Before departing for their big European tour, Michael Tilson Thomas and the San Francisco Symphony offered their own bon-voyage sendoff Thursday night in Davis Symphony Hall. This was a sampler that will not be offered again anywhere. While performances were a tad uneven as to quality, the orchestra offered a few major surprises, not the least of which was soprano Lise Lindstrom, whose bloodthirsty performance of Strauss'
Salome wowed the house.
The program looked a bit wacky on paper, and in truth it was. The evening opened with John Adams'
Short Ride in a Fast Machine (1986), followed by Charles Ives' Symphony No. 3,
The Camp Meeting (1904), and then the final scene from
Salome (1905). But that was merely the first half. Following intermission, MTT presented an amazingly convincing performance of Shostakovich's Symphony No. 5, Op. 47 (1937).
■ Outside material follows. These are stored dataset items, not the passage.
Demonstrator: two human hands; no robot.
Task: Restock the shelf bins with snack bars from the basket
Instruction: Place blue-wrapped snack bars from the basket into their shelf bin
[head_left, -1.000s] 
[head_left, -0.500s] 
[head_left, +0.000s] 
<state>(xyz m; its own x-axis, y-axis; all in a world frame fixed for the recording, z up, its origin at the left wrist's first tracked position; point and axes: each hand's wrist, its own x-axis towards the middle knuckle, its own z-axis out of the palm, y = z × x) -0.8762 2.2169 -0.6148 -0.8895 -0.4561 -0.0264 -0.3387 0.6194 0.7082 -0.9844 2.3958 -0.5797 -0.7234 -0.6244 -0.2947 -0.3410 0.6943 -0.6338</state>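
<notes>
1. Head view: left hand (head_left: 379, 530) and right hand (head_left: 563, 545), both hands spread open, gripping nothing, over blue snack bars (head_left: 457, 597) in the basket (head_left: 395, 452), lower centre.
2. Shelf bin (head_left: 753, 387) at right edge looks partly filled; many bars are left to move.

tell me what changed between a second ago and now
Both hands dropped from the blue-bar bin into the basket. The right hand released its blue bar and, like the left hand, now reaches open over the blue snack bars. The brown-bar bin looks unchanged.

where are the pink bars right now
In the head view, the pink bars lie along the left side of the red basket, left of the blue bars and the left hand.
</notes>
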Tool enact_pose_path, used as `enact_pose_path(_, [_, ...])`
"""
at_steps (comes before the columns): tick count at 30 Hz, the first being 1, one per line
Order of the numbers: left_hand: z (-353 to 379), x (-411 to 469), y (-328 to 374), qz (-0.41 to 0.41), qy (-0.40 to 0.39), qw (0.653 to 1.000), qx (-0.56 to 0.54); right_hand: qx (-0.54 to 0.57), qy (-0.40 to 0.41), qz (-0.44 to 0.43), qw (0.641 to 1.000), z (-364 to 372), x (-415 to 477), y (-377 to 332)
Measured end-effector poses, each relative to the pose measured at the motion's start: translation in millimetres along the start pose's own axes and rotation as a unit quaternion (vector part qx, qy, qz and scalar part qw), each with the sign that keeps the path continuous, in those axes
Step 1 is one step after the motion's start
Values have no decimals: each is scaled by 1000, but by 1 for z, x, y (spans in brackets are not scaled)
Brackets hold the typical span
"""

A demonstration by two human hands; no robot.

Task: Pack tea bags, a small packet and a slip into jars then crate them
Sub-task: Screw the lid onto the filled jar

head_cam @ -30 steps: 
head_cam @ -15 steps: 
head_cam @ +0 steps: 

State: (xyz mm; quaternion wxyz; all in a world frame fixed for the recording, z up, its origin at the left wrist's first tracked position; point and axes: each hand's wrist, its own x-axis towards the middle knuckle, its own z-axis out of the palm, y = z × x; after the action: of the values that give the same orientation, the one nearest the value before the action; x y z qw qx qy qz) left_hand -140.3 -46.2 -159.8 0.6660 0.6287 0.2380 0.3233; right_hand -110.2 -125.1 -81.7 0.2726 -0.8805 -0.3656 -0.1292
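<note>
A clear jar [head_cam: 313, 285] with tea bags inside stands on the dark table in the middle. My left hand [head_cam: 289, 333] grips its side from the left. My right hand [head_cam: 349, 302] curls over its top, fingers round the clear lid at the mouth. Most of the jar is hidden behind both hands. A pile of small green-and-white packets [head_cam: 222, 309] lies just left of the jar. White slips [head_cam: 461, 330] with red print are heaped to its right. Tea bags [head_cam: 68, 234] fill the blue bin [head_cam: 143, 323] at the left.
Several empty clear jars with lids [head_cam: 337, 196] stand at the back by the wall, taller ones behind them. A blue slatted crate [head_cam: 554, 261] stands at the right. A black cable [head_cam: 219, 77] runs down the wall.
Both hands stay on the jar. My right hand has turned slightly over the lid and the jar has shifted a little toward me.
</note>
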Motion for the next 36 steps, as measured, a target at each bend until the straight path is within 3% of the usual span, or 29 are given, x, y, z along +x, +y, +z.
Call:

I gather that a lot of rehearsal time went into the Shostakovich, for the amount of detail in terms of balances and especially dynamic was astounding. There was a time when I thought this the greatest symphony ever written, but then I got to be 15 and it faded on me. It's currently on my list of "Music to be avoided as often as possible." Yet this performance was nothing short of brilliant. It has been a long time since I found myself enjoying the Fifth so much, even being moved by it.
The slow third movement is a thing I never much cottoned to, but on Thursday I was surprised to find myself transported. The ultrasoft playing, often at a whisper in the strings, plus the dulcet solo wind passages, bowled me over. The music hung there as if in levitation. After all, anyone can make noise, and the loud passages accomplished that, in spades. What was breathtaking were the sheer beauty of sound and the refined dynamics. It was as if the orchestra had made the dead to rise.
Destined for Greatness
Soprano Lindstrom, a graduate of the San Francisco Conservatory of Music, is a major find destined for a major career. She sang the
Salome finale with an elegance and beauty of timbre unrivaled in my experience. Yet she had the power to soar above Strauss' outlandishly large orchestra when it was at full roar. Nor did she lack remarkably tasteful dramatics — such as not chewing up the scenery, nor dragging in the role in great, bleating chunks, as has been too often the case in my experience. The only thing she omitted was the final death scream.
The performance did indeed offer the opera's finale. It began after the execution of John the Baptist, before Salome has seen the severed head, beginning with the words, "No sound to be heard. I hear nothing. Why doesn't the man scream?" It then proceeded to its ghoulish conclusion, lacking only Herod's final cry of "Kill that woman!" But, considering Lindstrom's performance, no one dared shout such a thing. Oddly, the few European performances that the S.F. Symphony will give of the work will feature not Lindstrom, but Deborah Voigt. No matter. Lindstrom is making her professional debut as Salome in Turin before returning to the Palm Beach Opera as Turandot. Word's gotten around.
John Adams'
Short Ride is just that: a little, minimalist toccata running about five minutes. Low on substance, it has nevertheless gained wide popularity for its noise effrontery. Oddly enough, the orchestra gave it a slovenly performance well below its normal high standards. Ensemble was often a little out of focus, and here and there intonation was, as well. It isn't as easy to play as it looks on paper.
Ives in a Genteel Vein
Charles Ives' Third Symphony, which did not see stage lights until 1946 (and that, thanks to Lou Harrison), had a long gestation period. Somewhere I read that Mahler had seen and considered premiering that symphony back in his New York days, but it never came to pass. It's an odd work, especially for Ives, being so genteel. The folksy Third, brimming with spot-that-tune inserts, amounts to his Pastoral Symphony, particularly when compared to his other overtly raucous symphonies. It's too "pretty" for Ives, but what's wrong with that?
Two unexpected incidents occurred around the Ives performance. Following the first Andante movement ("Old Folks Gathering"), MTT tried to set the mood for the Scherzo ("Children's Day") by doing a little dance on the podium to loosen up the orchestra. I've never seen any such thing before from the maestro, but it worked.
The super-devout finale ("Communion") closes as a soft devotional, fading away as distant church bells — actually, orchestral chimes — sound a soft peal. The sound had hardly softened into silence when someone in the balcony let out a shriek such as you'd expect from Salome herself. Maybe she (or was it a he?) was trying to audition for the role.